● ACTIVITY
Go through the data and copy every line in which "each" appears.

________

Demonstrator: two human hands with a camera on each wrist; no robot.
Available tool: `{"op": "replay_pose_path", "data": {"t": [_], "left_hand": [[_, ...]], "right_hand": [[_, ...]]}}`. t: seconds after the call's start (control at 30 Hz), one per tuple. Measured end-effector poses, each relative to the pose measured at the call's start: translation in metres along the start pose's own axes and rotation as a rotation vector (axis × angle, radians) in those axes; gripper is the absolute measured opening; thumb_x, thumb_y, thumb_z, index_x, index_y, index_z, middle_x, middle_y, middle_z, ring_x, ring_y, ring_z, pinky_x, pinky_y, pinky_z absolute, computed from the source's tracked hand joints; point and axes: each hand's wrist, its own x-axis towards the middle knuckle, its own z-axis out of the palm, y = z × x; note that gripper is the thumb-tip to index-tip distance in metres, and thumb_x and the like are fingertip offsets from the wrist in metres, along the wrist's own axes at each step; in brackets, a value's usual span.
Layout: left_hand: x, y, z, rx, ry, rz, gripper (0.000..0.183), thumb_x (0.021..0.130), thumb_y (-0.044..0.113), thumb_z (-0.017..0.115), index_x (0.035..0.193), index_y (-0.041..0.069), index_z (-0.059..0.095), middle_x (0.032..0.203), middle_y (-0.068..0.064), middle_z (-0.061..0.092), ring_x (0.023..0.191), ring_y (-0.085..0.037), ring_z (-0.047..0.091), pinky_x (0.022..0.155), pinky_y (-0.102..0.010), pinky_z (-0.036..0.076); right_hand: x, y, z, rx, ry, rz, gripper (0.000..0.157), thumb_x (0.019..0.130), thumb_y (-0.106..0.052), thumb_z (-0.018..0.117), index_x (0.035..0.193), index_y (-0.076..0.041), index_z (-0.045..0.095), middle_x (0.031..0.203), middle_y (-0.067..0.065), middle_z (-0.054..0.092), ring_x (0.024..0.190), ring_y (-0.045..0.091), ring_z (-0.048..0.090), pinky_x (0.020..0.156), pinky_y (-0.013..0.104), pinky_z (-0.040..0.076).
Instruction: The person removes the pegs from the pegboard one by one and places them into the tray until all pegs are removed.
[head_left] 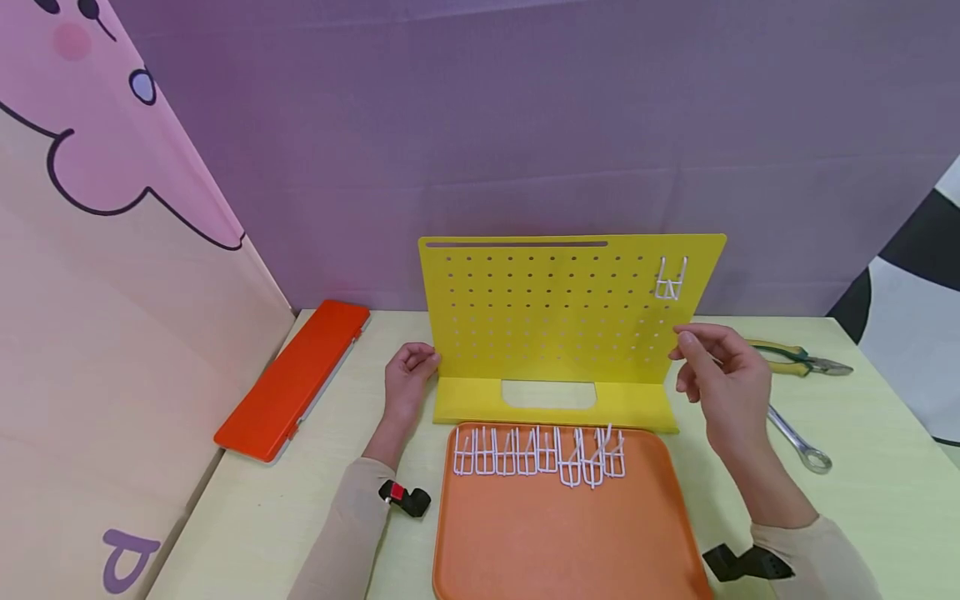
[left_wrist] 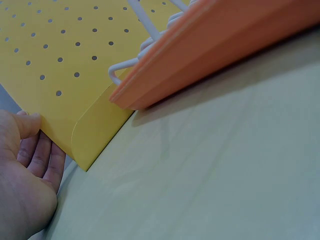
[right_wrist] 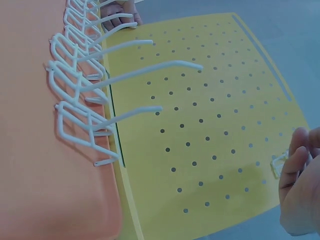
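A yellow pegboard (head_left: 540, 317) stands upright on its folded base. My left hand (head_left: 410, 375) grips its lower left edge, thumb in front and fingers behind, as the left wrist view shows. By the board's right edge, my right hand (head_left: 723, 383) has loosely bent fingers, with nothing visible between them. One white wire hook (head_left: 669, 287) hangs high on the right of the board, partly covered by the right hand in the right wrist view. Several more white wire hooks (head_left: 527, 454) sit in a row along the far rim of an orange tray (head_left: 562, 542).
Left of the board lies a red-orange lidded case (head_left: 300, 375). Yellow-green handled pliers (head_left: 806, 362) and a metal wrench (head_left: 798, 442) lie to the right, partly behind my right hand. A purple cloth (head_left: 525, 125) hangs behind the table.
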Motion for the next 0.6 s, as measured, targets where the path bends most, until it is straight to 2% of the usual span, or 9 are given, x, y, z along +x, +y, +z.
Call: {"op": "replay_pose_path", "data": {"t": [0.3,0.43,0.6], "left_hand": [[0.000,0.000,0.000,0.004,0.001,-0.007,0.012,0.102,-0.008,0.073,0.103,0.003,0.070,0.091,0.005,0.074,0.086,-0.010,0.070,0.081,-0.020,0.059],[-0.001,0.001,0.000,0.004,-0.002,-0.006,0.011,0.102,-0.008,0.073,0.105,0.002,0.070,0.092,0.004,0.074,0.086,-0.010,0.070,0.082,-0.020,0.059],[-0.001,0.003,0.001,0.007,0.003,-0.005,0.011,0.102,-0.009,0.073,0.105,0.001,0.069,0.092,0.004,0.074,0.086,-0.010,0.070,0.082,-0.020,0.060]], "right_hand": [[0.012,0.001,0.013,0.080,0.045,-0.155,0.016,0.104,0.000,0.074,0.116,0.010,0.073,0.079,0.008,0.073,0.045,0.018,0.054,0.043,0.019,0.043],[0.017,0.000,0.017,0.112,0.028,-0.203,0.016,0.104,0.003,0.073,0.119,0.009,0.073,0.083,0.008,0.074,0.045,0.018,0.057,0.043,0.019,0.043],[0.022,0.001,0.023,0.140,-0.010,-0.219,0.021,0.105,0.004,0.071,0.123,0.013,0.071,0.089,0.010,0.073,0.048,0.017,0.061,0.044,0.019,0.044]]}}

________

● EXERCISE RESPONSE
Demonstrator: two human hands with a camera on each wrist; no robot.
Available tool: `{"op": "replay_pose_path", "data": {"t": [_], "left_hand": [[_, ...]], "right_hand": [[_, ...]]}}`. t: seconds after the call's start (control at 30 Hz), one per tuple. Measured end-effector poses, each relative to the pose measured at the call's start: translation in metres along the start pose's own axes and rotation as a rotation vector (axis × angle, radians) in those axes; gripper is the absolute measured opening; thumb_x, thumb_y, thumb_z, index_x, index_y, index_z, middle_x, middle_y, middle_z, ring_x, ring_y, ring_z, pinky_x, pinky_y, pinky_z absolute, computed from the source's tracked hand joints; point and axes: each hand's wrist, its own x-axis towards the middle knuckle, its own z-axis out of the palm, y = z × x; note that gripper is the thumb-tip to index-tip distance in metres, and thumb_x and the like are fingertip offsets from the wrist in metres, along the wrist's own axes at each step; in brackets, a value's usual span.

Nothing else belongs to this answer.